Et les traits du terrestre qui s’y mêlent comme les montagnes découpées des
westerns, les espaces arides désertiques, n’apportent pas de confiance en un retour
mais une autre raison de désespérer tant cette topographie est inhospitalière et que
rien ne surgit pour réparer les pannes des instruments et des hommes.
Dalibor Baric a parfois évoqué la « vallée
étrange » qui distingue un domaine où la
robotique et l’animation par ordinateur
produisent des répliques anthropomorphes
si proches de l’apparence humaine qu’elles
induisent chez le spectateur, le refus de
suivre leur histoire ; son film s’en éloigne en
donnant à ses propres astronautes hommes et
femmes des visages reconnaissables mais dans
la distanciation du dessin, du contour, de la couleur irréelle. En incipit, c’est un
robot non androïde puisque composé d’un globe-œil monté sur un socle mobile
qui s’approche de l’astronaute en position en lotus – figure de Yoga reprise dans la
tentative de pensée à deux – mais sans interaction entre eux.
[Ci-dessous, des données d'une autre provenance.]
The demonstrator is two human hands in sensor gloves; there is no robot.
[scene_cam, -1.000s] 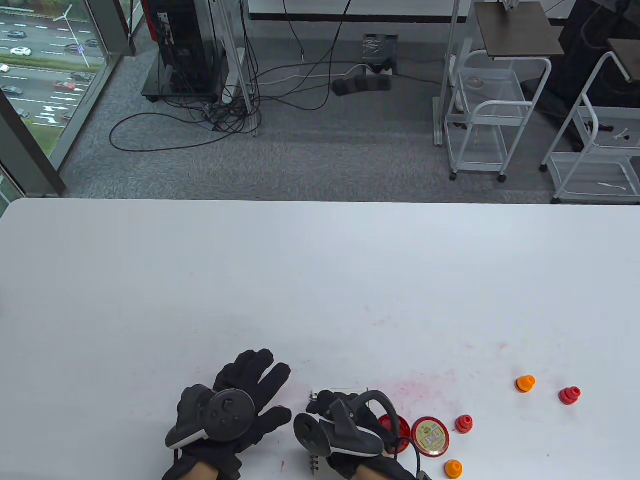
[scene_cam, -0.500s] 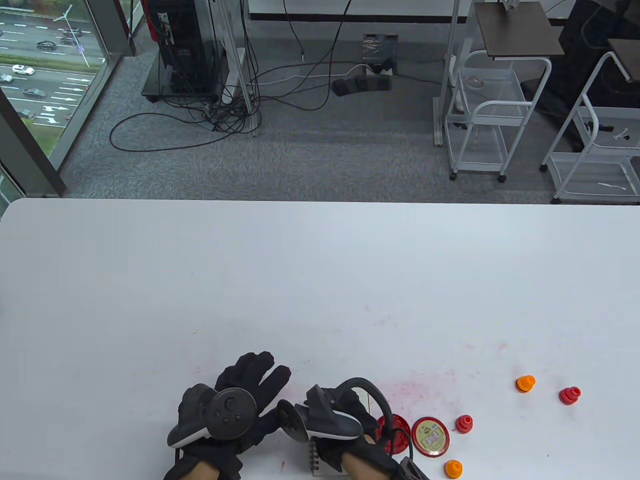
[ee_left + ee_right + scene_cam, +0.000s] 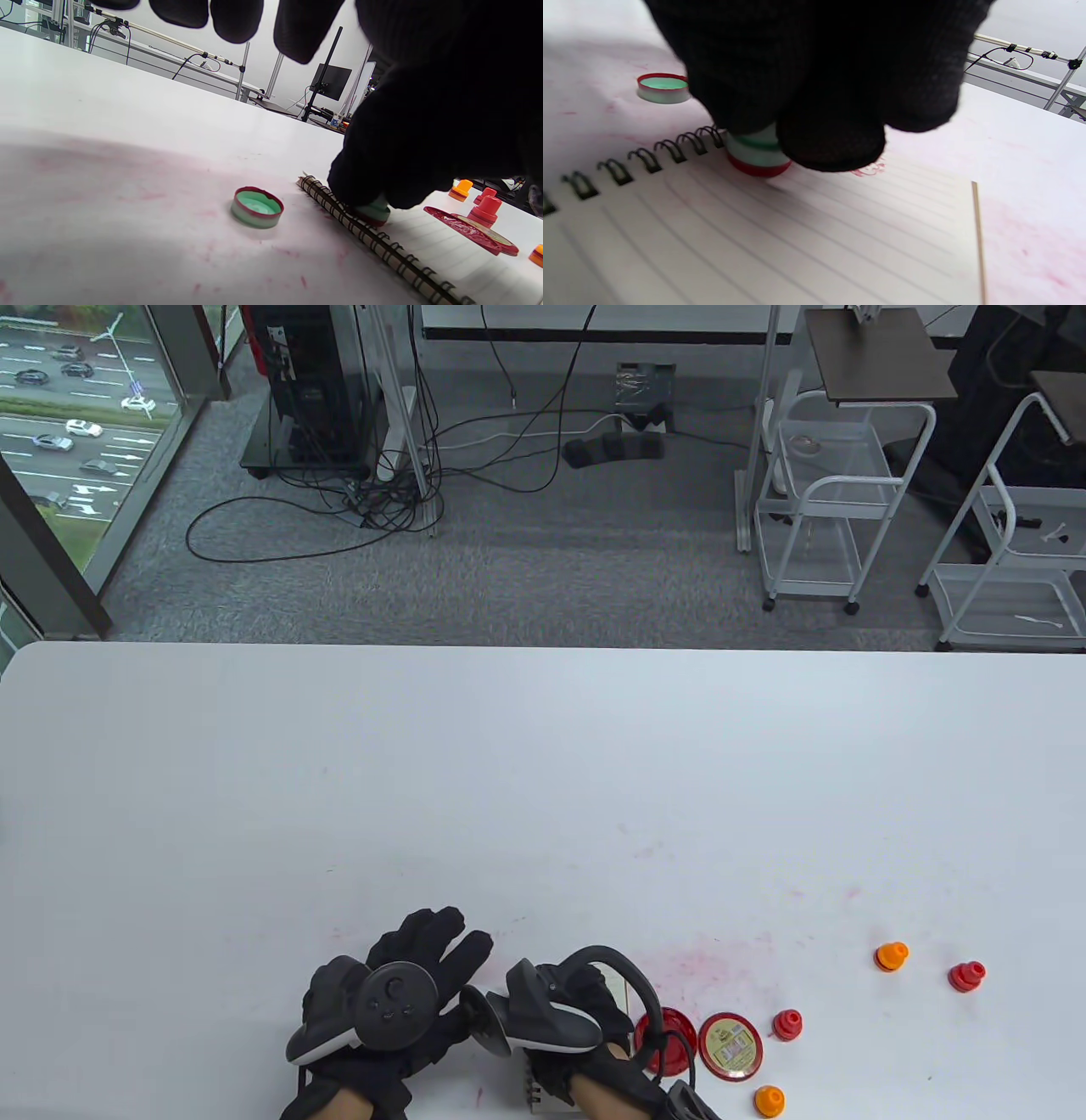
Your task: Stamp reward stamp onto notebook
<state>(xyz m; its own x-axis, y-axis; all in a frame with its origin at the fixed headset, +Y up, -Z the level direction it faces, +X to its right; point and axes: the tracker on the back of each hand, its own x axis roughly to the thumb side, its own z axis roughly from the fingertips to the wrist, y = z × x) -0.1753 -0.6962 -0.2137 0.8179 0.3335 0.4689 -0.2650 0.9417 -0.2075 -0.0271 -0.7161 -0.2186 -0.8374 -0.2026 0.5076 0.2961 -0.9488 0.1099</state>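
Green stamp [image 3: 757, 154] now pressed on notebook [image 3: 797, 237]

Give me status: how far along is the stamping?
Done: cap off on the table, one red print on the notebook. In hand: right hand presses the green stamp on the page near the spiral. Left hand holds nothing. Left: lift, check print.

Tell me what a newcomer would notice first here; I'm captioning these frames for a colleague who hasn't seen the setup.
First, the black-gloved right hand pressing a small green-and-white stamp with a red base onto the lined spiral-bound notebook at the table's near edge. Next, the stamp's round green-lined cap lying open-side up on the pink-smeared white table, left of the notebook. To the right sit small red and orange stamps.
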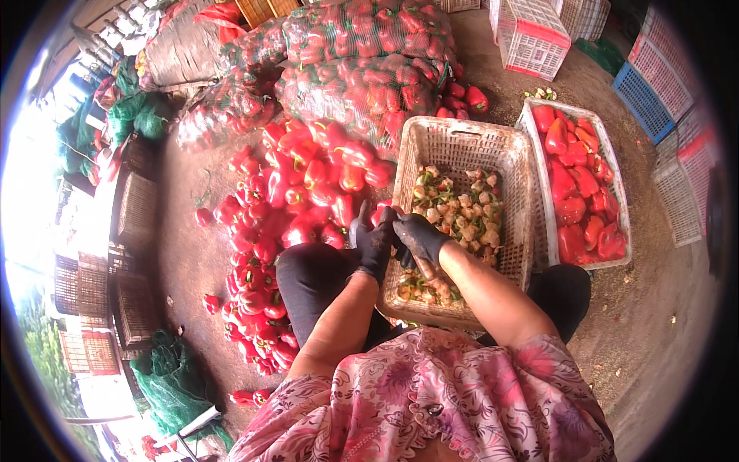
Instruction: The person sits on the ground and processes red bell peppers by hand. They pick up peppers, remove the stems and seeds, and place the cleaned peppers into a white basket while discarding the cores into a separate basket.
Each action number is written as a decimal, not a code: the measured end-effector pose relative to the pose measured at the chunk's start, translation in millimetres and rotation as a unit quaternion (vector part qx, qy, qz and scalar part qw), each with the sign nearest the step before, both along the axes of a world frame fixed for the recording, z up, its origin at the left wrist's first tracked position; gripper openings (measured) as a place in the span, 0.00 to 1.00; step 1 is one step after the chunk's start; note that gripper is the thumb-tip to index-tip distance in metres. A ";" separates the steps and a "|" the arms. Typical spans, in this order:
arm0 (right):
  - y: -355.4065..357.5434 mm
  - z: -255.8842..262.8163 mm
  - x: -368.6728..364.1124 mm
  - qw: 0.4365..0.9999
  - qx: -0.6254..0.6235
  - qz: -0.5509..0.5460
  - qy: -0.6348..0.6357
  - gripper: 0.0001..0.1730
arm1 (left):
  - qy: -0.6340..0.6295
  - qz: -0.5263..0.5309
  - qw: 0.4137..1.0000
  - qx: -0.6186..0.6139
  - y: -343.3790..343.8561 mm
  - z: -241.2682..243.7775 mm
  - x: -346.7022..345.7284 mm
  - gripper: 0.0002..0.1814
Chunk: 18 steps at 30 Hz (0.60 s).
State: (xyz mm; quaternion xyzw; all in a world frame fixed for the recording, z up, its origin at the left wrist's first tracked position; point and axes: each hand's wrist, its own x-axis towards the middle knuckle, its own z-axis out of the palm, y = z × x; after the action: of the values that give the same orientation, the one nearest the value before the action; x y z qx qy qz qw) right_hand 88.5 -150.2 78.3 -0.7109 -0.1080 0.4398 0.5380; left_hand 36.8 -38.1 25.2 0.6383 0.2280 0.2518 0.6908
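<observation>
My left hand (374, 238), in a black glove, grips a red bell pepper (387, 211) over the left rim of a dirty white plastic crate (407, 167). In a matching glove, my right hand (421, 235) meets the left at the pepper. From beneath my right palm juts a brown handle-like piece (426, 268); any blade is hidden by the hands. Below them, the crate holds many cut pepper cores with green stems (465, 216). A large heap of whole red bell peppers (300, 190) lies on the floor to the left, against my knee.
A second white crate (622, 231) to the right holds cored red peppers (577, 179). Full mesh sacks of peppers (364, 86) lie ahead. Stacked crates (534, 43) stand farther back, with a blue crate (644, 101) at right. Green netting (170, 381) lies at lower left.
</observation>
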 end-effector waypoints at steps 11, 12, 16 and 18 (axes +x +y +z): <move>-28.6 -45.6 -72.2 0.959 -0.061 -0.006 -0.277 0.13 | 0.041 0.040 0.993 -0.107 7.2 -37.3 -6.4 0.21; -31.3 -41.6 -70.8 0.951 -0.071 0.000 -0.301 0.14 | 0.052 0.013 0.991 -0.124 8.3 -18.9 -7.4 0.20; -34.0 -12.5 -66.0 0.976 0.007 -0.070 -0.206 0.15 | 0.010 0.005 0.994 -0.109 14.9 -17.7 -6.2 0.17; -22.7 -21.6 -46.7 0.953 -0.003 -0.133 -0.273 0.16 | 0.010 0.025 0.997 -0.077 5.6 -16.4 -2.3 0.17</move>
State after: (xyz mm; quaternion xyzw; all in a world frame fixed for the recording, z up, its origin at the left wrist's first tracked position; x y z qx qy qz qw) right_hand 41.8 -172.9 56.7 -0.8131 -0.1543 0.1541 0.5397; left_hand 34.5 -32.5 8.9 0.5797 0.2698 0.2445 0.7290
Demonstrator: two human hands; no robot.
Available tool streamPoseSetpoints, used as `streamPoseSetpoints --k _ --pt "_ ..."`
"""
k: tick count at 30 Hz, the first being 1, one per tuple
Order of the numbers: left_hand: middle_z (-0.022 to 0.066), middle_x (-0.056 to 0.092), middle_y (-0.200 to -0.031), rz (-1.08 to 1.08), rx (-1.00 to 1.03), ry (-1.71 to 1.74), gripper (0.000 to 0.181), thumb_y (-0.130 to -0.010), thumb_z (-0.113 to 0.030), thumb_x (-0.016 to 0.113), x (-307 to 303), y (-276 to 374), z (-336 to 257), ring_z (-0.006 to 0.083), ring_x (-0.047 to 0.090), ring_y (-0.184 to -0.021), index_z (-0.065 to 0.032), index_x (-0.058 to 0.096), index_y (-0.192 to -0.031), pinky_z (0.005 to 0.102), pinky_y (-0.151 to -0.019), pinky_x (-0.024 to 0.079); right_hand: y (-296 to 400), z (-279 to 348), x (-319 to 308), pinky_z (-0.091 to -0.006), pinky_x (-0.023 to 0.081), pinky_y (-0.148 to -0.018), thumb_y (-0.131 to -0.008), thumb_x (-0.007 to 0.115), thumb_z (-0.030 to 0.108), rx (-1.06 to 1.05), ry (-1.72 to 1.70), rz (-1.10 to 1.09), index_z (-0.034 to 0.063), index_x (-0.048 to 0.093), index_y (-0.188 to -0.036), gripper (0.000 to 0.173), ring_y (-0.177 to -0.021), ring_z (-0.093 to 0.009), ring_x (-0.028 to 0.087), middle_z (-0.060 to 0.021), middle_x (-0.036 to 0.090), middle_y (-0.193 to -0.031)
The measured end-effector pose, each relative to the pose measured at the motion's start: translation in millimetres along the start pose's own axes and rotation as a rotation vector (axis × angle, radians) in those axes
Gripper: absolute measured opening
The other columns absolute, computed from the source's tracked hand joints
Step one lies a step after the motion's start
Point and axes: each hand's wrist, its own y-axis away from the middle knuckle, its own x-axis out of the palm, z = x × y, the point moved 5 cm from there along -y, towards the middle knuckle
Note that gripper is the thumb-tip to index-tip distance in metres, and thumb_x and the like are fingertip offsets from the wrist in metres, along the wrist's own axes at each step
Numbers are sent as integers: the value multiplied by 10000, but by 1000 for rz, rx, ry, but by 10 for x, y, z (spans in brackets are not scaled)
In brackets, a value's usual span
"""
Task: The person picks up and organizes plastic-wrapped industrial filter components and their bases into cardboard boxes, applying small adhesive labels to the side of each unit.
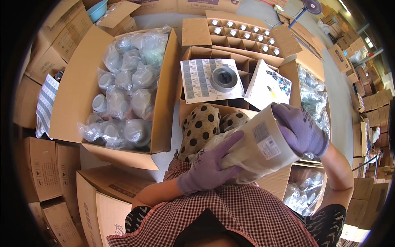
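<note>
A pale, translucent cylindrical container (262,145) with printed labels on its side lies tilted across my lap, its wide rim facing right. Clear plastic film wraps its lower part. My left hand (213,166), in a purple glove, grips the film-covered end from the left. The gloved fingers of my right hand (297,129) reach over the rim into its mouth; the fingertips are hidden inside. In front of my knees, a round grey lid-like part (224,79) rests on a sheet of printed labels (197,81). Beside it, another white sheet (262,86) bears small dark and blue stickers.
At left, an open carton (165,92) holds several plastic-wrapped containers (143,74). Ahead, a divided carton (216,40) holds bottles with shiny tops. More bagged items (308,83) fill cartons at right. Closed cartons (43,166) are stacked at left; a fan (311,6) stands at the back.
</note>
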Motion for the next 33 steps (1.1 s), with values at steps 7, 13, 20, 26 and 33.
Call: streamPoseSetpoints --k 7,13,20,26,33 --pt "239 548 -1384 -143 75 -90 726 -937 -196 651 -140 -182 21 311 575 -1253 -23 293 -1545 396 -1056 457 -383 -254 -28 -444 527 -887 -1010 449 389 32 -44 -107 -35 613 -1228 504 -991 -420 660 -281 673 -1018" --pt "171 655 -1242 -218 452 -191 594 -945 -230 659 -383 -531 -4 268 678 -1050 -72 457 -1481 353 -899 556 -814 -417 -446 -393 548 -857 -1011 494 439 39 31 -111 19 672 -1202 495 -957 -349 688 -194 716 -1039" --pt "96 616 -859 -570 444 -563 284 -860 -52 706 -528 -535 -209 211 602 -709 -47 723 -1143 310 -660 497 -1042 -611 46 -408 494 -977 -964 563 290 -168 -196 -49 11 632 -1242 400 -1130 -337 627 -195 658 -1196" --pt "107 685 -840 -639 676 -359 223 -840 -44 694 -818 -765 -783 203 618 -751 -10 738 -1056 282 -646 483 -1152 -508 395 -398 524 -937 -946 627 293 -189 -935 -23 38 639 -1250 396 -1064 -321 657 -194 655 -1205" --pt "191 540 -1266 -302 444 -632 599 -654 -144 895 -639 -78 -238 325 624 -1070 -58 664 -1200 361 -874 539 -1103 -562 145 -398 491 -967 -972 589 333 -8 -245 -23 14 672 -1170 385 -1086 -316 638 -184 663 -1147"
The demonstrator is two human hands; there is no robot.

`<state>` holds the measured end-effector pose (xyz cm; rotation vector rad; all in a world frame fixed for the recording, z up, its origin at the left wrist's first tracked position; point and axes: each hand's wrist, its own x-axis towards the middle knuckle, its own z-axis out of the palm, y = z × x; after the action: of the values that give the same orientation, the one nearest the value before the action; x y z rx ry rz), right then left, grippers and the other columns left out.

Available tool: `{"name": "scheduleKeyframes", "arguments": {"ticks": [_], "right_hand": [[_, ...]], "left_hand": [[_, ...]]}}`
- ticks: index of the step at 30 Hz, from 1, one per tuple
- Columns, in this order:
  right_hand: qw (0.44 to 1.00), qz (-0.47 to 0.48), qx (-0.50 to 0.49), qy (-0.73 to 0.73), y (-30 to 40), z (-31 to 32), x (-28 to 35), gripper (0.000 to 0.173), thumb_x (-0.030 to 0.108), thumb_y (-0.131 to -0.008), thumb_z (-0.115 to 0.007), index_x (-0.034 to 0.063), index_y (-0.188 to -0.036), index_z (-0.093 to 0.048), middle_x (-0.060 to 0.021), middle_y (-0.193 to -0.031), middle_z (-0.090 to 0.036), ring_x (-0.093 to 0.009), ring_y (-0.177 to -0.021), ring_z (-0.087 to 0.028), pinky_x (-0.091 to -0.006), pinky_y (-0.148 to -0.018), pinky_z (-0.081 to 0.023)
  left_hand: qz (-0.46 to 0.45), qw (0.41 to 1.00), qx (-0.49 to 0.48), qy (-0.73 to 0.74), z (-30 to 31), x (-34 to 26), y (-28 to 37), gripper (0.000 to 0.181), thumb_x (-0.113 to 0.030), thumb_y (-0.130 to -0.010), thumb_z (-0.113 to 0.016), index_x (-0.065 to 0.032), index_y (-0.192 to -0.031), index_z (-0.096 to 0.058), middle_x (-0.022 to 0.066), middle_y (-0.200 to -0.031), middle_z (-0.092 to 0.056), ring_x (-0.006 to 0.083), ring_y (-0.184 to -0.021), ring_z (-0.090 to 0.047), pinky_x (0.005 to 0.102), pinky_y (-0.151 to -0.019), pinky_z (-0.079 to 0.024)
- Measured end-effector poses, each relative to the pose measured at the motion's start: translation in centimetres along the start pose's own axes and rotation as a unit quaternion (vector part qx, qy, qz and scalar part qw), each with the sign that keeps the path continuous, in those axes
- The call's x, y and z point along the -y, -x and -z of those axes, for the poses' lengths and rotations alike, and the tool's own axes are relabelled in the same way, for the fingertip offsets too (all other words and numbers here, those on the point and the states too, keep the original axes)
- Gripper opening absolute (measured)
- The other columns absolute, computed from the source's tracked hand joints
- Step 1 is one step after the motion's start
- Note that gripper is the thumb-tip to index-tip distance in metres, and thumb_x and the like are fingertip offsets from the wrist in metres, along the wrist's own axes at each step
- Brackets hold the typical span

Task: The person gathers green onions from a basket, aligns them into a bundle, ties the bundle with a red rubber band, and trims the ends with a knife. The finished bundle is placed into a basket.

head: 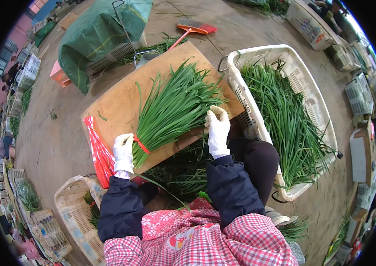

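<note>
A bunch of green Chinese chives lies across a tan board in front of me, its leaf tips fanned toward the far right. Around its stem end runs a red tie. My left hand, in a white glove, pinches at the near end of this tie, beside the stems. At the right edge of the leaves is my right hand, also gloved, with its fingers curled; whether it grips any leaf is unclear. Left of my left hand, a bundle of red strips hangs over the board's edge.
A white plastic crate full of loose chives stands close on the right. Another crate is at lower left. Beyond the board are a green tarpaulin over crates and a broom. Loose leaves lie beneath the board.
</note>
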<state>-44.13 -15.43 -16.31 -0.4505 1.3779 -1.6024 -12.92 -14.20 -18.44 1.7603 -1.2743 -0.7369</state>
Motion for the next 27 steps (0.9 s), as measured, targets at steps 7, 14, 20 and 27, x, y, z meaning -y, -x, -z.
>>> {"name": "scheduleKeyframes", "arguments": {"ticks": [7, 14, 20, 27], "right_hand": [[0.993, -0.037, 0.042, 0.102, -2.1, -0.1, -0.7, 0.02, 0.014, -0.089, -0.065, 0.0015, -0.104, -0.061, -0.0008, -0.077, -0.059, -0.006, -0.059, -0.052, -0.021, -0.049, -0.043], [0.995, -0.07, 0.07, 0.029, -2.0, -0.1, -1.6, 0.012, 0.017, -0.09, -0.062, 0.0054, -0.091, -0.059, 0.0016, -0.063, -0.056, -0.007, -0.047, -0.048, -0.0204, -0.043, -0.035], [0.87, -0.122, 0.061, -0.473, -5.5, 4.7, -2.8, 0.012, 0.018, -0.096, -0.055, 0.0066, -0.092, -0.056, 0.0004, -0.074, -0.055, -0.007, -0.061, -0.049, -0.0213, -0.05, -0.039], [0.838, -0.138, 0.509, 0.144, 6.4, -0.5, 4.4, 0.028, 0.014, -0.086, -0.065, 0.0015, -0.111, -0.062, -0.0017, -0.072, -0.062, -0.01, -0.058, -0.056, -0.0229, -0.059, -0.048]], "left_hand": [[0.004, 0.999, 0.003, 0.035, -0.1, 0.3, 0.6, 0.009, -0.006, -0.087, -0.062, -0.0012, -0.091, -0.068, 0.0047, -0.093, -0.066, 0.0126, -0.087, -0.06, 0.0267, -0.081, -0.047], [-0.025, 0.999, -0.023, 0.025, 0.6, 0.8, 1.1, 0.008, -0.005, -0.083, -0.067, 0.001, -0.088, -0.067, 0.0082, -0.091, -0.065, 0.0187, -0.087, -0.062, 0.0295, -0.082, -0.049], [-0.008, 1.0, 0.008, 0.015, -0.8, -0.4, 0.6, 0.014, -0.015, -0.083, -0.069, -0.0008, -0.086, -0.068, 0.0096, -0.088, -0.065, 0.0212, -0.085, -0.062, 0.0311, -0.077, -0.048], [0.037, 0.997, 0.02, 0.064, -0.5, 0.7, 0.2, 0.011, -0.011, -0.085, -0.068, -0.0013, -0.09, -0.068, 0.0035, -0.088, -0.065, 0.0115, -0.083, -0.059, 0.0261, -0.076, -0.046]]}}
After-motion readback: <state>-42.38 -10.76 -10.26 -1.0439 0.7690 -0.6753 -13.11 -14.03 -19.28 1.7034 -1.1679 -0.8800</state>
Aucune autre figure
topique du genre. Cependant, nul besoin d’extra-terrestres, l’homme est un alien
pour l’homme même lorsqu’ils semblent agir ensemble. Homme imberbe ou à
cheveux longs, femme au regard aiguisé se rencontrent, se croisent, tentent une
avancée commune, s’interrogent mais c’est, pour à chaque fois parvenir à rien :
« cela ne fonctionne pas ».
Leur scaphandre répond dans ses détails à la norme de l’interplanétaire mais un
halo entoure chacun d’eux et parfois, le visage derrière le hublot perd de sa réalité
quand ce n’est pas le corps abandonnant son scaphandre vide… laissant l’autre
seul : le cosmique est lieu de danger pour le corps et lieu de la solitude.
Le mode d’approche de ce monde est, d’emblée, inquiété par la voix over féminine
dont le grain garde de l’humain, alors, qu’avant de régir le déroulé des péripéties,
elle décrit ce qui a lieu comme un enregistrement, autrement dit comme du passé et
comme fantomal. Plus encore, elle sanctionne l’ensemble puisque le même message
est répété en explicit, après que des étapes ont été désignées nettement par des
titres attendus de l’interplanétaire comme ceux de galaxies et parfois étonnants
comme l’appel aux voyages vers les spas, tous liés aux déplacements et tous voués
à la désillusion.
Pourtant le dernier « chapitre » de ce mode d’emploi pour atteindre une des
colonies balnéaires spatiales pourrait faire illusion comme si à la fin du voyage, les
Ulysse retrouvaient une maison, mais ce monde-là est faux, simpliste, coloré de
rose, sans épaisseur.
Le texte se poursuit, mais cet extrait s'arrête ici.